Work instructions: The first line of the entries and each line after it, through the one that contains "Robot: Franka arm", are to be duplicated exactly; no picture belongs in the copy.

Material for the task:
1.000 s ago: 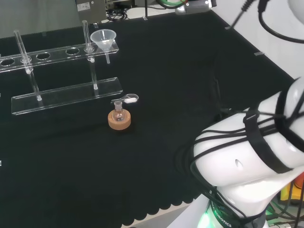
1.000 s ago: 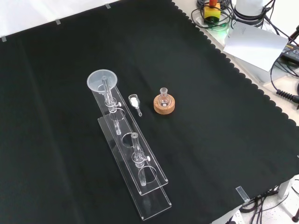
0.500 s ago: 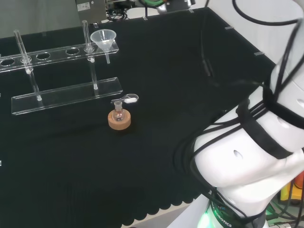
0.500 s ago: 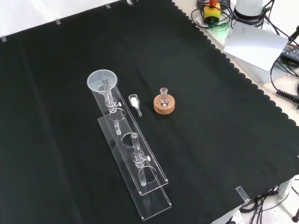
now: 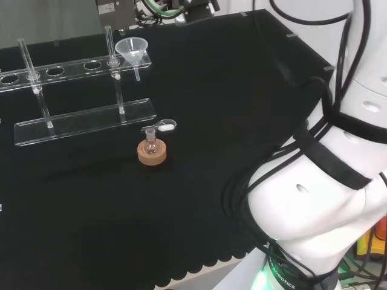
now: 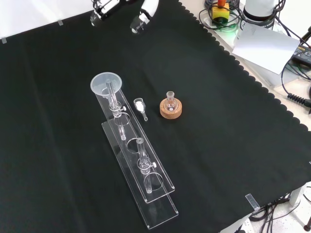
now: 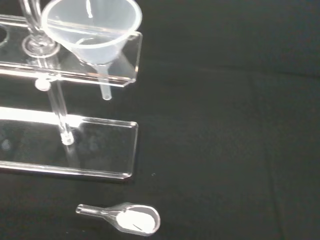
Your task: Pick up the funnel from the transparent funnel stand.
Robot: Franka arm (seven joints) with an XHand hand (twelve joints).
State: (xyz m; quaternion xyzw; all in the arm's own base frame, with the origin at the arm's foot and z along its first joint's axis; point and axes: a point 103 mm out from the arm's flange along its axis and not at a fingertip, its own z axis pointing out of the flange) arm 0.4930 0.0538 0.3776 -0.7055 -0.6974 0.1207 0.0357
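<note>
On the cloth: a clear stand (image 6: 137, 167) lies lengthwise, its upper shelf drilled with holes and carried on thin posts over a base plate.
Funnel (image 6: 105, 83): seated in the end hole of the shelf, cone up, stem hanging down through the hole; in the head view it is at the shelf's right end (image 5: 133, 52), in the wrist view close and large (image 7: 91, 31).
Neighbours: a small scoop (image 6: 140, 106) with white powder lies just beside the base; a little flask (image 6: 170, 100) sits in a cork ring (image 6: 172, 108) near it.
Hand (image 6: 142, 18): at the top edge of the front view, well apart from the funnel and touching nothing; too little of it shows to tell whether the fingers are apart or together.
Arm: its big white links stand at the right of the head view, bound with black cables; the wrist camera looks down at the funnel's end of the stand.
Progress: my reading is that this is the approach, with the funnel not yet touched.
Risk, tipping: a post stands right beside the cone, so a sideways approach could knock it and shift or topple the light stand.
Risk, jamming: lifting at a tilt could catch the stem in its hole and drag the shelf up.
Risk, spill: a low sweep could scatter the scoop's powder or upset the flask.
</note>
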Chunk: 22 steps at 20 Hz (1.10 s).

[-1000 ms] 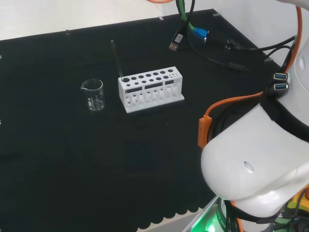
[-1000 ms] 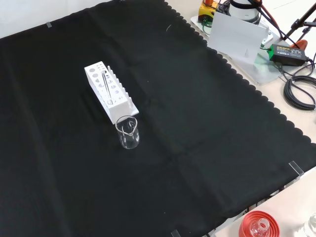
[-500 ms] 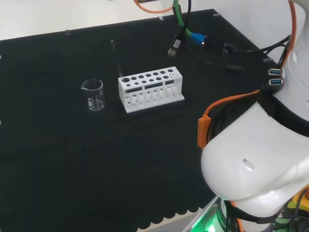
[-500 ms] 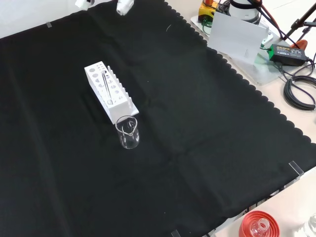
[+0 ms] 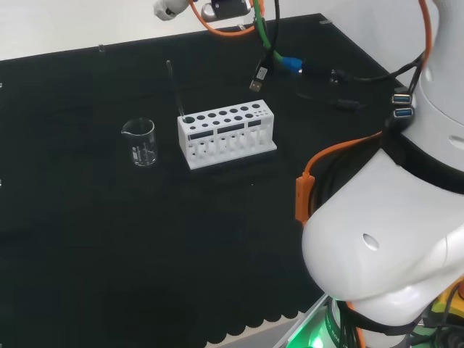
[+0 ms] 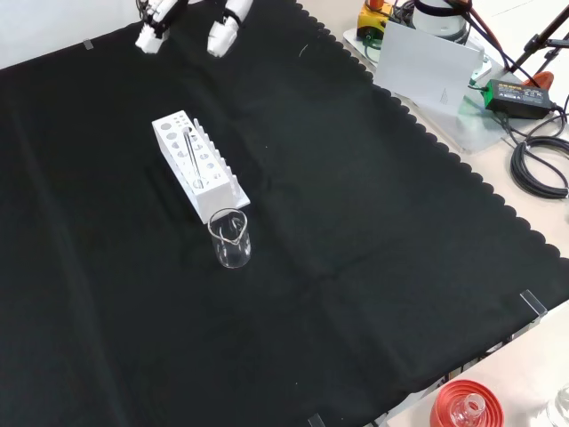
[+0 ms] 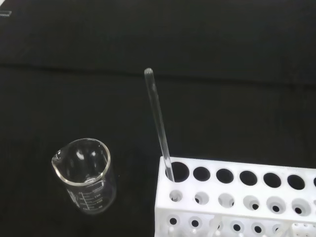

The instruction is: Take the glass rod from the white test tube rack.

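The white test tube rack (image 5: 226, 134) stands mid-cloth, and the clear glass rod (image 5: 176, 90) leans out of its end hole nearest the beaker. From the front, the rack (image 6: 200, 165) has the rod (image 6: 191, 153) lying along its top. The hand (image 6: 224, 27) hangs at the top edge, above and beyond the rack, with straight, spread fingers holding nothing. A white fingertip of the hand (image 5: 165, 9) shows at the head view's top. Up close in the wrist view, the rod (image 7: 158, 123) rises from the rack's (image 7: 237, 197) corner hole.
A small glass beaker (image 5: 139, 143) stands just beside the rack's rod end, also the beaker (image 6: 230, 238) and the beaker (image 7: 86, 175). Cables (image 5: 319, 76) lie on the cloth behind the rack. A red ribbed stand (image 6: 467, 407) sits off the cloth at the front view's bottom right.
The hand has come down into the front view from the top edge, its fingertips now lower and closer to the rack. Rack, rod and beaker have not moved.
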### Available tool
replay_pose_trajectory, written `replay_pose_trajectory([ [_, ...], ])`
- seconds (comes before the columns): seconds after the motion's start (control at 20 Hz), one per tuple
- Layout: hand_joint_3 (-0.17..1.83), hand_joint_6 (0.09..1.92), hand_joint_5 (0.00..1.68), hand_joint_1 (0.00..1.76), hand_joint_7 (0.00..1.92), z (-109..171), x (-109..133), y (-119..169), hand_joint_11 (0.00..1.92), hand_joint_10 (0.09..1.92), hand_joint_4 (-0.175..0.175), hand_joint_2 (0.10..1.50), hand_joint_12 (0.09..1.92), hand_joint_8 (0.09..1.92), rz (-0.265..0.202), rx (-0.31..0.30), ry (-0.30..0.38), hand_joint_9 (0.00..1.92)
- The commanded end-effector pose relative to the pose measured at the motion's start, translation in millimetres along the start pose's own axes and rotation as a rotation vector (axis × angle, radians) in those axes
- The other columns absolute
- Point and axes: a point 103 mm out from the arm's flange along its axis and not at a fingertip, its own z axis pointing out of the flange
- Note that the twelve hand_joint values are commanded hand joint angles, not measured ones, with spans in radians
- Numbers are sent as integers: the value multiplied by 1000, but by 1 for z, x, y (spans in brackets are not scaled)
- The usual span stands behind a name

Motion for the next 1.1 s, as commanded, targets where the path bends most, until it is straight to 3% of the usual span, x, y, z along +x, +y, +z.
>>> replay_pose_trajectory([
  [0.05, -175, 87, 376, 576, 358, 13, 1, 15, 439, 805, -23, 1109, 1389, 780, -3, 17, 6, 586],
  [1.1, -175, 87, 404, 568, 360, 64, 6, 44, 444, 798, -33, 1133, 1383, 776, -29, 88, 3, 586],
])
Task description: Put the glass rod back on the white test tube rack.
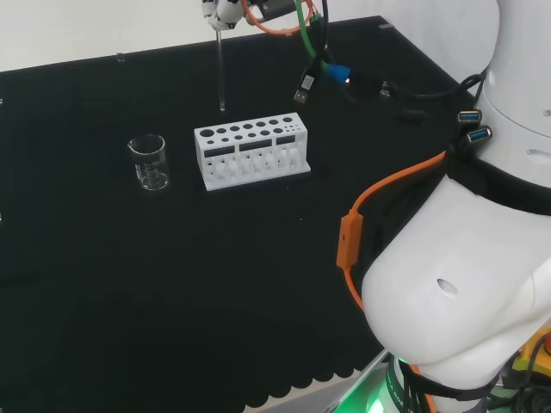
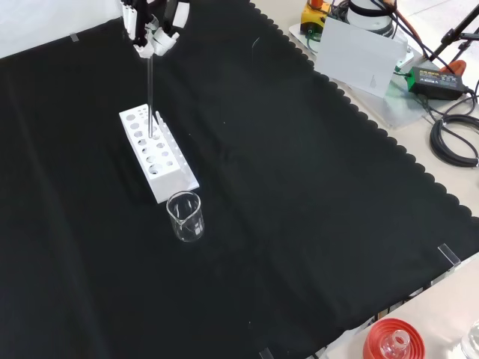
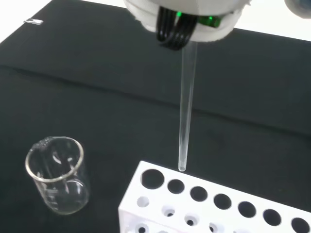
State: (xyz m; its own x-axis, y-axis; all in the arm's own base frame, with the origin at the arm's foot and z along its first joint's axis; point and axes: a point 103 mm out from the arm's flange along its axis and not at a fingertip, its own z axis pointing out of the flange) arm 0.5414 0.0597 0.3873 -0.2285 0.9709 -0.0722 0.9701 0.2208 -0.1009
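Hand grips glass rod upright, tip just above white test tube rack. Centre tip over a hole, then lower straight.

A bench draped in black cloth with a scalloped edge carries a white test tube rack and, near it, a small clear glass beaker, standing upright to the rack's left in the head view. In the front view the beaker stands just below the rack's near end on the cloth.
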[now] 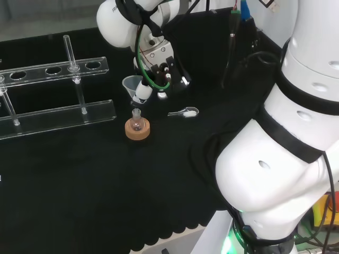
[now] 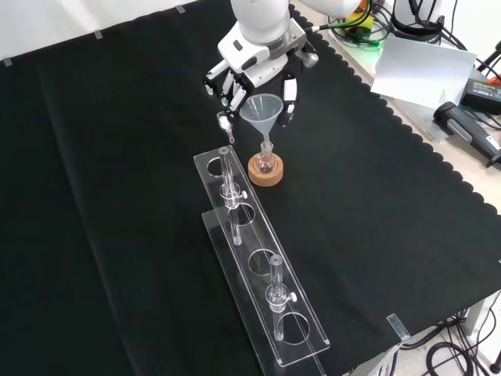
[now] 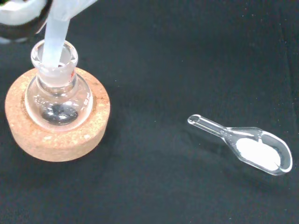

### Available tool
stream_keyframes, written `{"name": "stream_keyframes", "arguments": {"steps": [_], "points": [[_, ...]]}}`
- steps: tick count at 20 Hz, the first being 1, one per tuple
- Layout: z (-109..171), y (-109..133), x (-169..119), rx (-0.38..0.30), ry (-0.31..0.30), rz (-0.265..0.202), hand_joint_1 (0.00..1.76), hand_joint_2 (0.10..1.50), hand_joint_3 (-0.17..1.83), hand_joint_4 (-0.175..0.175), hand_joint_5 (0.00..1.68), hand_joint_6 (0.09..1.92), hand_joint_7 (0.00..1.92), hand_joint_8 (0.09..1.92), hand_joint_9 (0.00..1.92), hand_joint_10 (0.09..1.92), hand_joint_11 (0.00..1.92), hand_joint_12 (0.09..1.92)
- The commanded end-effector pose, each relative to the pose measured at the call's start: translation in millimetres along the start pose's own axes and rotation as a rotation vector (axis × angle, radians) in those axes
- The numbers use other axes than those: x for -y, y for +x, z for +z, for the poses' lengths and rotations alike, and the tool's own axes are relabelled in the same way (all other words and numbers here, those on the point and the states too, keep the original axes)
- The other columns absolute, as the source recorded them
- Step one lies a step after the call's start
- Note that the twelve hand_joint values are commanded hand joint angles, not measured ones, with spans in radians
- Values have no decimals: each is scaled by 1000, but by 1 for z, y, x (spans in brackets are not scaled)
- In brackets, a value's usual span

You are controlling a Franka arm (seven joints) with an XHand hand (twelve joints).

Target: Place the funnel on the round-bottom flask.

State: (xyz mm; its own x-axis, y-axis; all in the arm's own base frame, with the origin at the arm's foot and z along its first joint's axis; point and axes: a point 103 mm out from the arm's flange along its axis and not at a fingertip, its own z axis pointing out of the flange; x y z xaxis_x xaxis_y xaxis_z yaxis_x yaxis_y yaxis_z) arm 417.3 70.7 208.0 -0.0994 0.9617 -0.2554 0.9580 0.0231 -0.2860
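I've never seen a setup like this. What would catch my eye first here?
Probably the black and white hand holding a clear plastic funnel, its stem entering the neck of a small round-bottom glass flask on a cork ring. Beside it on the black cloth lies a clear glass scoop with white powder.

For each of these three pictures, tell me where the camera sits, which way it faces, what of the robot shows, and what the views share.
Head view: behind and above the arm's base, looking over big white links at the hand holding a clear plastic funnel.
Front view: before the arm, looking down on the black cloth; the hand enters from the top.
Wrist view: at the wrist, looking past the palm at a small round-bottom glass flask.
Shared: all show the flask on its cork ring; head and wrist views show a clear glass scoop of white powder.
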Motion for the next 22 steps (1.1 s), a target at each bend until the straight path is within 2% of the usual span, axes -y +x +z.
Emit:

Problem solution:
1.000 s ago: 
1.000 s ago: 
0.500 s ago: 
0.500 s ago: 
now: 
now: 
now: 
Your task: Pick up the funnel from the transparent funnel stand.
Robot: Franka arm (seven joints) with an XHand hand (twelve joints).

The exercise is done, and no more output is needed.